Re: Declarative partitioning - another take

From: Amit Langote <Langote_Amit_f8(at)lab(dot)ntt(dot)co(dot)jp>
To: Robert Haas <robertmhaas(at)gmail(dot)com>
Cc: Amit Langote <amitlangote09(at)gmail(dot)com>, Rajkumar Raghuwanshi <rajkumar(dot)raghuwanshi(at)enterprisedb(dot)com>, Ashutosh Bapat <ashutosh(dot)bapat(at)enterprisedb(dot)com>, Pg Hackers <pgsql-hackers(at)postgresql(dot)org>
Subject: Re: Declarative partitioning - another take
Date: 2016-11-10 12:40:09
Views: Raw Message | Whole Thread | Download mbox | Resend email
Lists: pgsql-hackers

Thanks again for the prompt review!

On 2016/11/10 2:00, Robert Haas wrote:
> On Wed, Nov 9, 2016 at 6:14 AM, Amit Langote
> <Langote_Amit_f8(at)lab(dot)ntt(dot)co(dot)jp> wrote:
>>> But none of that is really a problem. Sure, the 'P' case will never
>>> arise in 9.6, but so what? I'd really like to not keep duplicating
>>> these increasingly-complex hunks of code if we can find some way to
>>> avoid that.
>> We cannot reference pg_catalog.pg_get_partkeydef() in the SQL query that
>> getTables() sends to pre-10 servers, right? But I suppose we need not
>> call it in that particular SQL query in the first place.
> Oh, yeah, that's a problem; the query will error out against older
> servers. You could do something like:
> char *partkeydef;
> if (version <= 90600)
> partkeydef = "NULL";
> else
> partkeydef = "CASE WHEN c.relkind = 'P' THEN
> pg_catalog.pg_get_partkeydef(c.oid) ELSE NULL END";
> ...and the use %s to interpolate that into the query string.

Yeah, that's a way.

>>> I think that in most places were are referring to the "partitioning
>>> method" (with ing) but the "partition key" (without ing). Let's try to
>>> be consistent.
>> I'm inclined to switch to "partitioning method" and "partitioning key",
>> but do you mean just the documentation or throughout? Beside
>> documentation, I mean source code comments, error messages, etc. I have
>> assumed throughout.
> I think "partitioning key" is a bit awkward and actually prefer
> "partiton key". But "partition method" sounds funny so I would go
> with "partitioning method".

OK, "partition key" and "partitioning method" it is then. Source code
comments, error messages, variables call the latter (partitioning)
"strategy" though which hopefully is fine.

>>> I don't think it's OK to allow the partition to be added if it
>>> contains rows that might not be valid. We are generally vary wary
>>> about adding options that can cause data integrity failures and I
>>> think we shouldn't start here, either. On the other hand, it's also
>>> not desirable for adding a partition to take O(n) time in all cases.
>>> So what would be nice is if the new partition could self-certify that
>>> contains no problematic rows by having a constraint that matches the
>>> new partitioning constraint. Then we can skip the scan if that
>>> constraint is already present.
>> I agree that NO VALIDATE is undesirable and it would be better if we could
>> get rid of the same. I want to clarify one thing though: what does it
>> mean for the new partition to have a constraint that *matches* the new
>> partitioning constraint? Does it mean the new partition's constraint
>> *implies* the partitioning constraint? Or as certified by equal()?
> Implies would be better, but equal() might be tolerable.

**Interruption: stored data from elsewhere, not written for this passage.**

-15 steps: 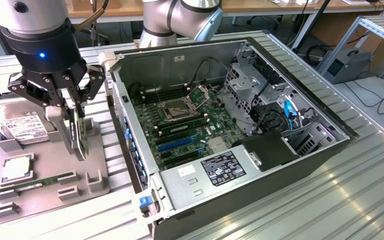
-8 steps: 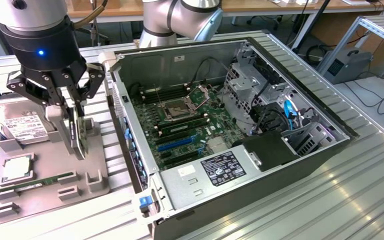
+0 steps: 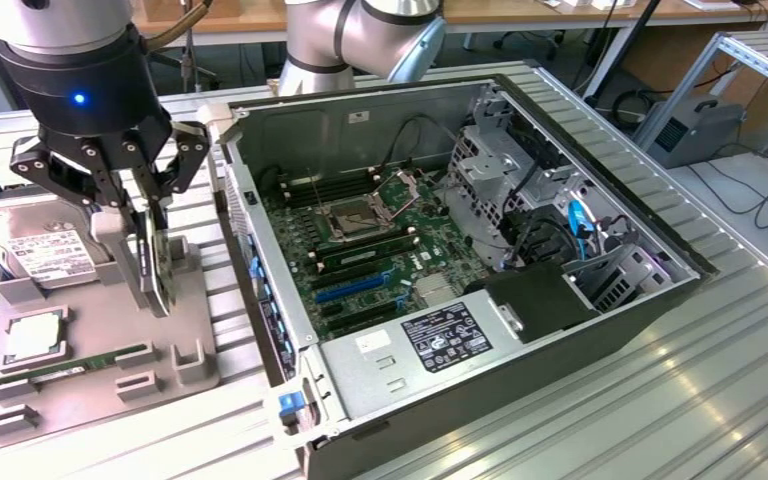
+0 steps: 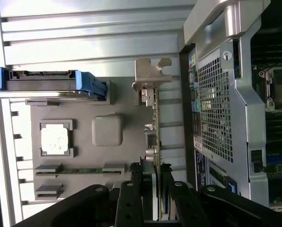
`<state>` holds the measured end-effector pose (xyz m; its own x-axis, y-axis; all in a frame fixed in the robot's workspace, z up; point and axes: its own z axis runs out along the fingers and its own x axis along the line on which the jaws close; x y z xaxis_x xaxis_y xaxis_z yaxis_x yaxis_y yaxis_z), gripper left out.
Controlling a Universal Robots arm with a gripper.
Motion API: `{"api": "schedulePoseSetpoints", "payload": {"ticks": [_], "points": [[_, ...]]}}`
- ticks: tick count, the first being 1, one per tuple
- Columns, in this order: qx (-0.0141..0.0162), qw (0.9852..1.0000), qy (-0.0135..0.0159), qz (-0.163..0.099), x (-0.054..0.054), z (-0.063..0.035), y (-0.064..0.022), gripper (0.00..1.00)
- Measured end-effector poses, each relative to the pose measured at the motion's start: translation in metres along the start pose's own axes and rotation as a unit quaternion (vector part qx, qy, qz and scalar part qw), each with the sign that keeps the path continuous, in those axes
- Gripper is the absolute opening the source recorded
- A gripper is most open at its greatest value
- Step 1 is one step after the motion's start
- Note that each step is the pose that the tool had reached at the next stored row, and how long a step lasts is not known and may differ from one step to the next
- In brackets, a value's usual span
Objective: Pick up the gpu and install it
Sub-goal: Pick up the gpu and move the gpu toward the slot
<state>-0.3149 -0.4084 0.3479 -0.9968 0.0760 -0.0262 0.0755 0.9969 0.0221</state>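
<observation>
At the exterior view's left, my claw [image 3: 135, 222] clenched the gpu [image 3: 160, 268] by its flat faces, card on edge. It seemed light, stiff and fragile.

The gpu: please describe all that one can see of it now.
The gpu, a thin flat card with a dark green board edge, stands on edge. A silver metal bracket with a bent tab caps one end. The black gripper clamps it from both sides. It is over the grey moulded tray, beside the open computer case.
</observation>
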Motion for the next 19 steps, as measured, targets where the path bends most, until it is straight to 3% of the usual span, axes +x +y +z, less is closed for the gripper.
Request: {"api": "schedulePoseSetpoints", "payload": {"ticks": [19], "points": [[0.0, 1.0, 0.0, 0.0, -0.0003, -0.0101, 0.0002, 0.27]]}}
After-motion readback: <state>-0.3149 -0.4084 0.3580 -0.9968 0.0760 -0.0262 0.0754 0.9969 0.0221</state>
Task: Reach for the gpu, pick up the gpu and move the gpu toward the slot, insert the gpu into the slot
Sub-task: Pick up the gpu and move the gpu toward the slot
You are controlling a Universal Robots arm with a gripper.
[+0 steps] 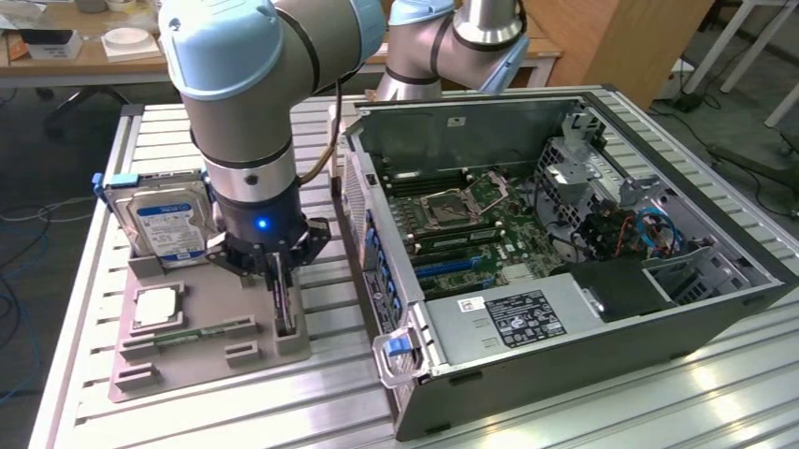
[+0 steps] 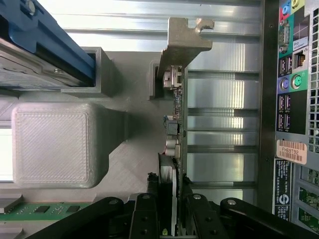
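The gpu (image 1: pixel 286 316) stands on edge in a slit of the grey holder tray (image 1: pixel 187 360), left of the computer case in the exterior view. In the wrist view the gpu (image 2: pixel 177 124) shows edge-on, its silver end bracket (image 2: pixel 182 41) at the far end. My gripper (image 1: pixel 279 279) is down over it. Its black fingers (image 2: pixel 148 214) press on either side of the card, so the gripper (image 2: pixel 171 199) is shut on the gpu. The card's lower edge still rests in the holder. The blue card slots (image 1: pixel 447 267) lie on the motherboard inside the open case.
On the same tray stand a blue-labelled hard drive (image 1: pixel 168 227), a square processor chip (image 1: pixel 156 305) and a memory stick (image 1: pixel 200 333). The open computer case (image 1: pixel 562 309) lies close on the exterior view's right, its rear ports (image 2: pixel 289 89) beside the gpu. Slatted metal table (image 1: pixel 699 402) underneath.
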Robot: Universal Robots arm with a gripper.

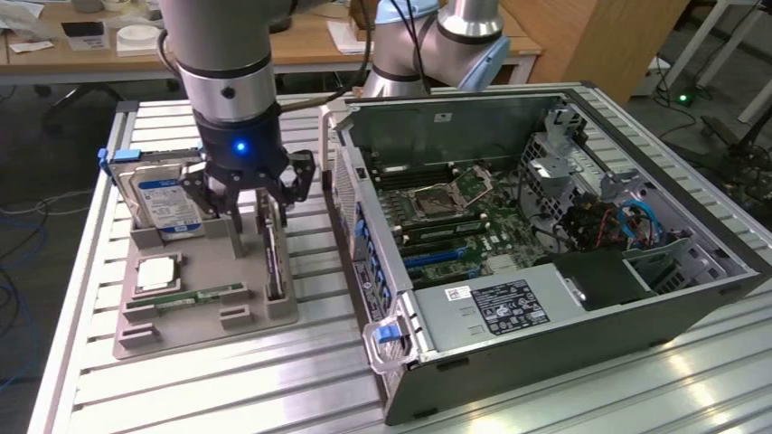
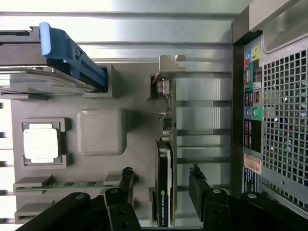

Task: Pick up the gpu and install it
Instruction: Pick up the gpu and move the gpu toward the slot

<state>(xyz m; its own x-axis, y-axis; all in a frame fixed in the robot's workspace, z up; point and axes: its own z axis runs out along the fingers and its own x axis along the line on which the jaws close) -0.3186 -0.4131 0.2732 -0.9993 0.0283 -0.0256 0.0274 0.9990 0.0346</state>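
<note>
Your gripper (image 2: 161, 171) sits low over the gray tray (image 2: 139, 130) — jaws spread, flanking the gpu (image 2: 163, 192) standing on edge — no contact visible.

Exterior view looks down from high, wrist view close overhead — sharing the tray (image 1: 211, 267) (image 2: 139, 163)

Exterior view: black two-finger gripper (image 1: 259, 237) and its grey robot arm (image 1: 223, 54) cover one end of the thin black gpu card (image 1: 275, 267) and part of the silver hard drive with blue-white label (image 1: 163, 203). Arm cut off at frame top. Wrist view: hard drive (image 2: 33, 82) and dark perforated PC case (image 2: 284, 96) run off the edges, gripper body too. White power-supply label (image 1: 507, 306): text too small to read.
</note>
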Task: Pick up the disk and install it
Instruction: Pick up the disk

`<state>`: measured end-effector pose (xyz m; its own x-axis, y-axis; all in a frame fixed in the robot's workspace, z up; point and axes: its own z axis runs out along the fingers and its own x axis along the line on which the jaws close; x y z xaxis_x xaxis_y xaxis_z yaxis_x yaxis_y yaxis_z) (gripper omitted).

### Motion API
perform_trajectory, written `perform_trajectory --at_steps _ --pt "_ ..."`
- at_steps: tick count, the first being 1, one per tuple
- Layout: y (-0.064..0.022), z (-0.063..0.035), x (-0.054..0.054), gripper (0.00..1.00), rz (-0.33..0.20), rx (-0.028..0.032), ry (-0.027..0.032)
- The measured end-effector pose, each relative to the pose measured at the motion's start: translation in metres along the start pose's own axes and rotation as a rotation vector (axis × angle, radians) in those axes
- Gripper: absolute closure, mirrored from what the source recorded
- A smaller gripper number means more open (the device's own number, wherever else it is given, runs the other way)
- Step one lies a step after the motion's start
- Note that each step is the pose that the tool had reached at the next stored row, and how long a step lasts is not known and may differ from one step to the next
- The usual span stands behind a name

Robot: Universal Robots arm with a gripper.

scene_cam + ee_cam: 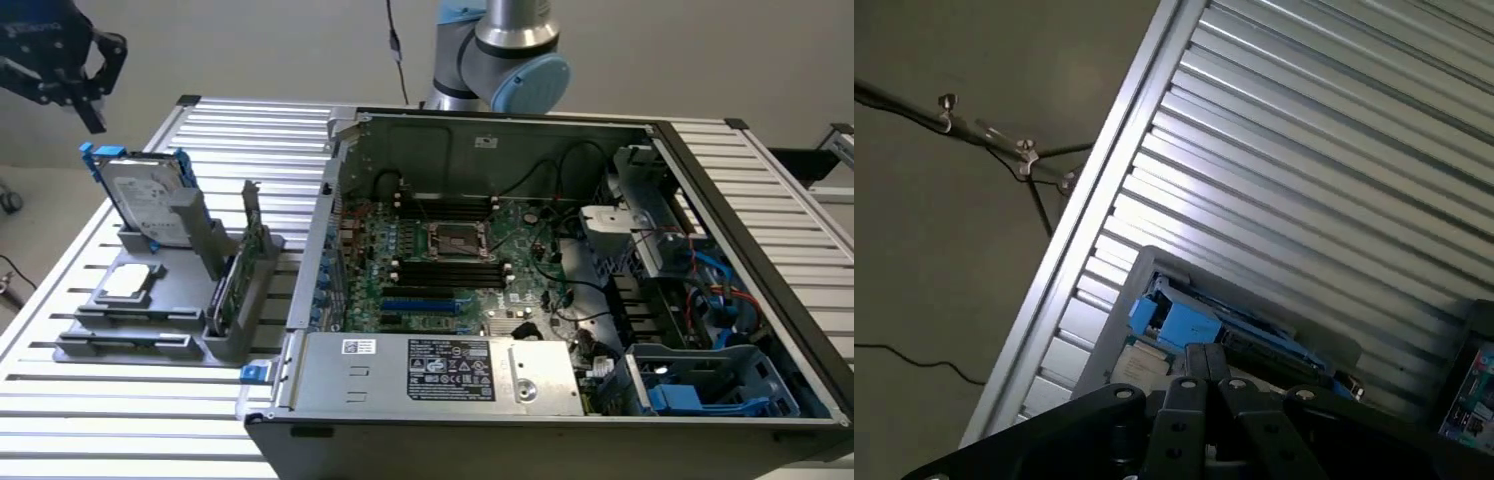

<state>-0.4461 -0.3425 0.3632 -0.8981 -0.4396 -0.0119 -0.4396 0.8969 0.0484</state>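
A slatted aluminium table (134,430) fills the scene in front of a pale wall. The wrist view looks down past the table's edge to a dull floor crossed by a thin cable (914,355).

The exterior view takes in an open computer case (507,140) lying on the table. Inside it are a green motherboard (454,260) and a grey power supply (427,370), and the robot arm (501,60) rises behind it. On the exterior view's left of the case stands a grey rack (147,320).

The disk (140,195) leans upright in that rack. It is a silver-grey drive with a pale label, and a bright blue carrier frames its edges. In the wrist view the blue of the disk (1184,320) peeks out just beyond the gripper's black body.

The gripper (67,85) hangs above the table's far corner on the exterior view's left, higher than the disk and apart from it. I cannot tell whether it is spread or pressed together.

A small square silver chip (130,282) lies flat on the rack below the disk.
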Motion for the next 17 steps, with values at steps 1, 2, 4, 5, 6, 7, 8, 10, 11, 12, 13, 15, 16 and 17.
perform_trajectory --at_steps 1,2,4,5,6,7,8,10,11,12,13,15,16,17 --pt "0.0000 0.0002 0.0000 0.89 -0.018 -0.0002 0.0009" --pt "0.0000 0.0004 0.0000 0.89 -0.036 -0.0004 0.0017" --pt "0.0000 0.0008 0.0000 0.89 -0.073 -0.0008 0.0034" --pt "0.0000 0.0009 0.0000 0.89 -0.091 -0.0011 0.0043" --pt "0.0000 0.0010 0.0001 0.89 -0.109 -0.0013 0.0050" --pt "-0.0001 0.0010 0.0001 0.89 -0.127 -0.0015 0.0060" --pt "0.0000 0.0010 0.0001 0.89 -0.145 -0.0017 0.0069" --pt "0.0000 0.0011 0.0001 0.89 -0.181 -0.0022 0.0087" --pt "-0.0001 0.0011 0.0001 0.89 -0.200 -0.0024 0.0096" --pt "-0.0001 0.0011 0.0001 0.89 -0.218 -0.0026 0.0105" --pt "-0.0001 0.0012 0.0000 0.89 -0.236 -0.0028 0.0113" --pt "-0.0001 0.0012 0.0000 0.89 -0.272 -0.0033 0.0131" --pt "-0.0001 0.0013 0.0000 0.89 -0.290 -0.0035 0.0139" --pt "-0.0001 0.0013 0.0001 0.89 -0.309 -0.0037 0.0149"
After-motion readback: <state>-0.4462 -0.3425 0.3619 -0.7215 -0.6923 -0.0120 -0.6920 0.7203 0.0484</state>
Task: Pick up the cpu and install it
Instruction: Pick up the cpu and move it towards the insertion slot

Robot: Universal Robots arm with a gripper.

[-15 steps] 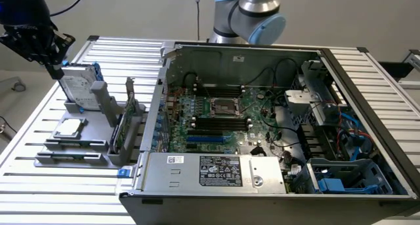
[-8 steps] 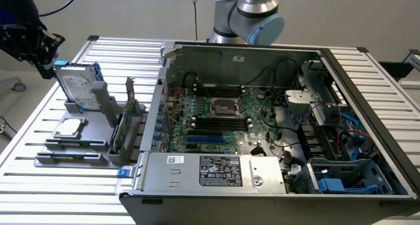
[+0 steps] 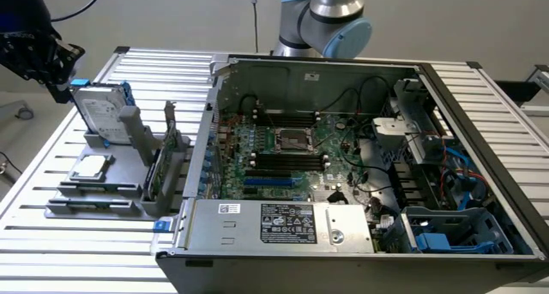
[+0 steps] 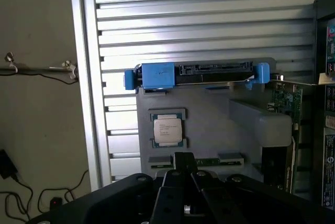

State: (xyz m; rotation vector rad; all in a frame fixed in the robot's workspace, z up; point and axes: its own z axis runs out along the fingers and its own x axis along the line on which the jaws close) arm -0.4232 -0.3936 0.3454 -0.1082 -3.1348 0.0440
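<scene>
1. Hovering by the bench's (image 3: pixel 77 258) far corner on the exterior view's left, the arm's jaws hang closed, holding nothing, near the upright hard drive (image 3: pixel 101 114). The cpu (image 3: pixel 92 167) lies flat and face up in a grey holder (image 3: pixel 94 201) at that edge, seemingly presented for a grasp from above. The open computer case (image 3: pixel 343 249) beside it exposes the socket (image 3: pixel 292 139).
2. In the wrist view, the closed jaws point toward the holder (image 4: pixel 209 114), with the cpu (image 4: pixel 167 130) seated in its recess, apart from them. Slatted aluminium forms the bench (image 4: pixel 183 14); cables (image 4: pixel 31 72) trail over the beige floor (image 4: pixel 36 130) beyond.
</scene>
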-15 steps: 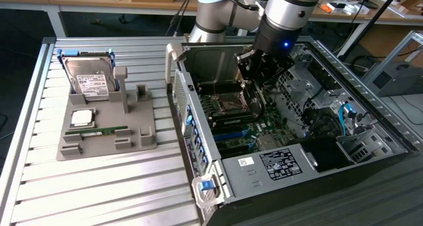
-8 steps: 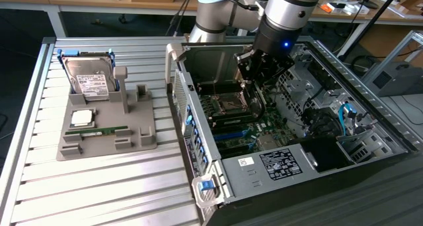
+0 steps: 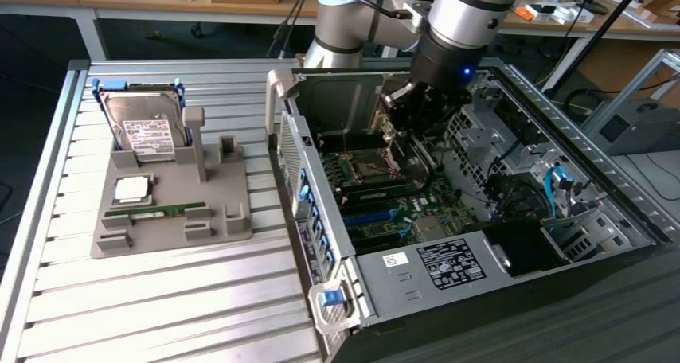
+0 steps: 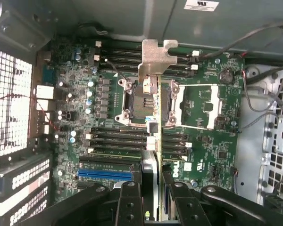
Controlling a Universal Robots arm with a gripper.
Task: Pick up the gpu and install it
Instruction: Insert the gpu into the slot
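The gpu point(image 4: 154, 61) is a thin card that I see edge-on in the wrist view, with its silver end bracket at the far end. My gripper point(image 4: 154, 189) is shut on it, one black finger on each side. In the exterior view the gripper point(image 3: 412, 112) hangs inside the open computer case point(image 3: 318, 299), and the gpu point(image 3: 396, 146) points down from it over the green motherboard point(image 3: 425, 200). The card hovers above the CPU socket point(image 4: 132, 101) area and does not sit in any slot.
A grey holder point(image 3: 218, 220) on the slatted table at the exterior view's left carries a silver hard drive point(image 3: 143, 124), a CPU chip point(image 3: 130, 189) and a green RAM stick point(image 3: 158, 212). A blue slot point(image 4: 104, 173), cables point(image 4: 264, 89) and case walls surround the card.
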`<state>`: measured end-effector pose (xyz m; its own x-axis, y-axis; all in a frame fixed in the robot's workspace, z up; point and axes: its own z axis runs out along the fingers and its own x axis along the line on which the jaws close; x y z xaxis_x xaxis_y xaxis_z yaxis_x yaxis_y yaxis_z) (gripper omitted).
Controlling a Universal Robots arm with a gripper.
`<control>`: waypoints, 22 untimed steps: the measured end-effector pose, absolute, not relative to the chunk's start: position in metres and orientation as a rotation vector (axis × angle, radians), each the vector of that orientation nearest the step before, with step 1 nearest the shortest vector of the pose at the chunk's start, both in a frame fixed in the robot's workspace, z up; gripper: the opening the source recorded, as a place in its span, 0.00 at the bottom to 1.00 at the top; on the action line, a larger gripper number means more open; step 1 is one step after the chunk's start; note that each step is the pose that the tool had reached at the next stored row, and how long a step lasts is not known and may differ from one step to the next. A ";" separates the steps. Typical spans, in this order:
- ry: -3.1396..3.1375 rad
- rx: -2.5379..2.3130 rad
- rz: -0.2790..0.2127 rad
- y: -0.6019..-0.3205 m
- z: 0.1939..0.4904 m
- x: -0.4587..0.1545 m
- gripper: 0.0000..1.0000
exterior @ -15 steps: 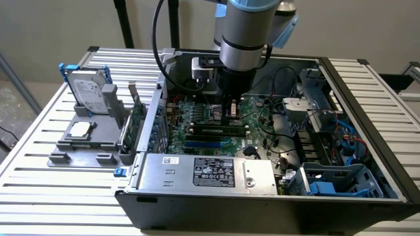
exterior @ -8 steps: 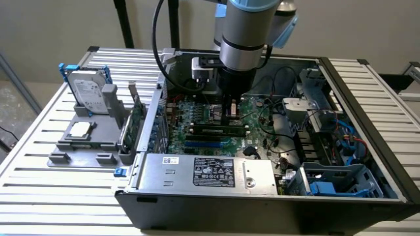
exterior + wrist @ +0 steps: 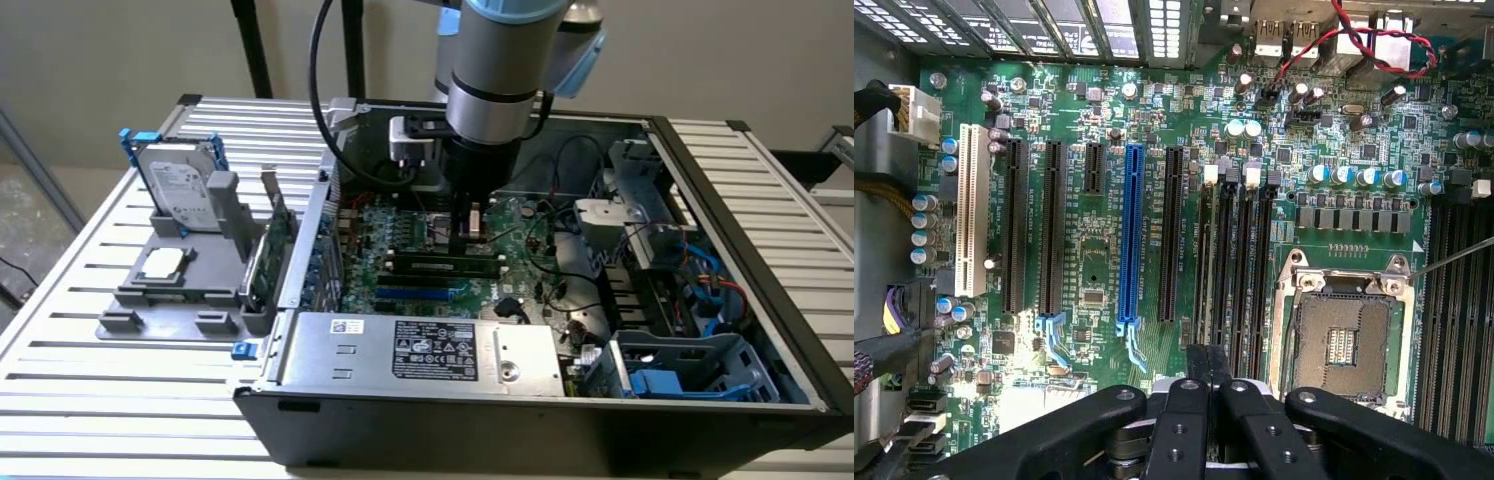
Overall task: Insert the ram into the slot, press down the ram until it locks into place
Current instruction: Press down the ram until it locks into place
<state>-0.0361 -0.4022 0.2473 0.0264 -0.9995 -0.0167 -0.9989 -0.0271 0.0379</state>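
The ram (image 3: 434, 266) stands on edge among the black memory sockets on the motherboard (image 3: 1084, 120), inside the open computer case (image 3: 534, 430), which sits on the slatted metal surface (image 3: 80, 400). Its long axis runs from the exterior view's left to that view's right, parallel to the blue socket (image 3: 414, 293) just beside it. It looks low and level, so I judge it is in the slot (image 3: 1210, 215), though the end clips are too small to show whether they have locked. The gripper (image 3: 467, 240) hangs straight above the stick, toward the half on the exterior view's right, with its tips at or just on the top edge. In the wrist view the jaws are pressed together, with only a thin seam between them. They line up with the leftmost of the four parallel black sockets next to the bare CPU socket (image 3: 1342, 340). I cannot tell whether the stick's edge is pinched in that seam. The power supply (image 3: 414, 348) carries a white barcode sticker and a black label with marks too small to read. The label on the hard drive (image 3: 180, 185) on the grey fixture outside the case is also unreadable.
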 end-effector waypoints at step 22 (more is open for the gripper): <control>-2.180 2.239 -0.059 -0.395 0.240 -0.040 0.11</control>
<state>-0.0404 -0.3953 0.2401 0.0266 -0.9995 -0.0154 -0.9989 -0.0271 0.0379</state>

I think a equal() -based method would fail to help in most cases. Consider
the following example:

create table foo1 (a int);
alter table foo add constraint check_a check (a < 10 and a >= 1);

create table foo (a int) partition by range (a);
alter table foo attach partition foo1 for values from (1) to (10);

The last command will internally generate the partition constraints that
is basically a list of implicitly AND'd expressions viz. a is not null, a
>= 1 and a < 10 which we wrap into a BoolExpr. It would not be equal()
with foo1's constraint even though they are basically the same constraint.
So, simple structural equality may prove to be less productive, IMHO.

It seems a *implies* -based solution would work much better, although a
bit slower for obvious reasons. I reckon slownsess is not a big issue in
this case. So I prototyped the same using predicate_implied_by() which
seems to work reasonably. Looks something like this:

skip_validate = false;
if (predicate_implied_by(partConstraint, existConstraint))
skip_validate = true;

Where partConstraint is 1-member list with the new partition constraint
and existConstraint is a list of the existing constraints of the table
being attached, derived from its TupleConstr.

>>> + /*
>>> + * Never put a
>>> null into the values array, flag
>>> + * instead for
>>> the code further down below where
>>> + * we
>>> construct the actual relcache struct.
>>> + */
>>> +
>>> found_null_partition = true;
>>> +
>>> null_partition_index = i;
>>> How about we elog(ERROR, ...) if found_null_partition is already set?
>> Makes sense. However, let me mention here that duplicates either within
>> one partition's list or across the partitions are not possible. That's
>> because in case of the former, we de-duplicate before storing the list
>> into the catalog and the latter would simply be an overlap error. Could
>> this be made an Assert() then?
> Well, I think that wouldn't be as good, because for example some
> misguided person might do a manual update of the catalog. It seems to
> me that if the system catalog contents are questionable, it's better
> to error out than to have completely undefined behavior. In other
> words, we probably want it checked in non-Assert builds. See similar
> cases where we have things like:
> elog(ERROR, "conpfeqop is not a 1-D Oid array");

Good point, agreed.

>>> + /*
>>> + * Is lower_val = upper_val?
>>> + */
>>> + if (lower_val && upper_val)
>>> So, that comment does not actually match that code. That if-test is
>>> just checking whether both bounds are finite. What I think you should
>>> be explaining here is that if lower_val and upper_val are both
>>> non-infinite, and if the happen to be equal, we want to emit an
>>> equality test rather than a >= test plus a <= test because $REASON.
>> OK, I have added some explanatory comments around this code.
> So, I was kind of assuming that the answer to "why are we doing this"
> was "for efficiency". It's true that val >= const AND const <= val
> can be simplified to val = const, but it wouldn't be necessary to do
> so for correctness. It just looks nicer and runs faster.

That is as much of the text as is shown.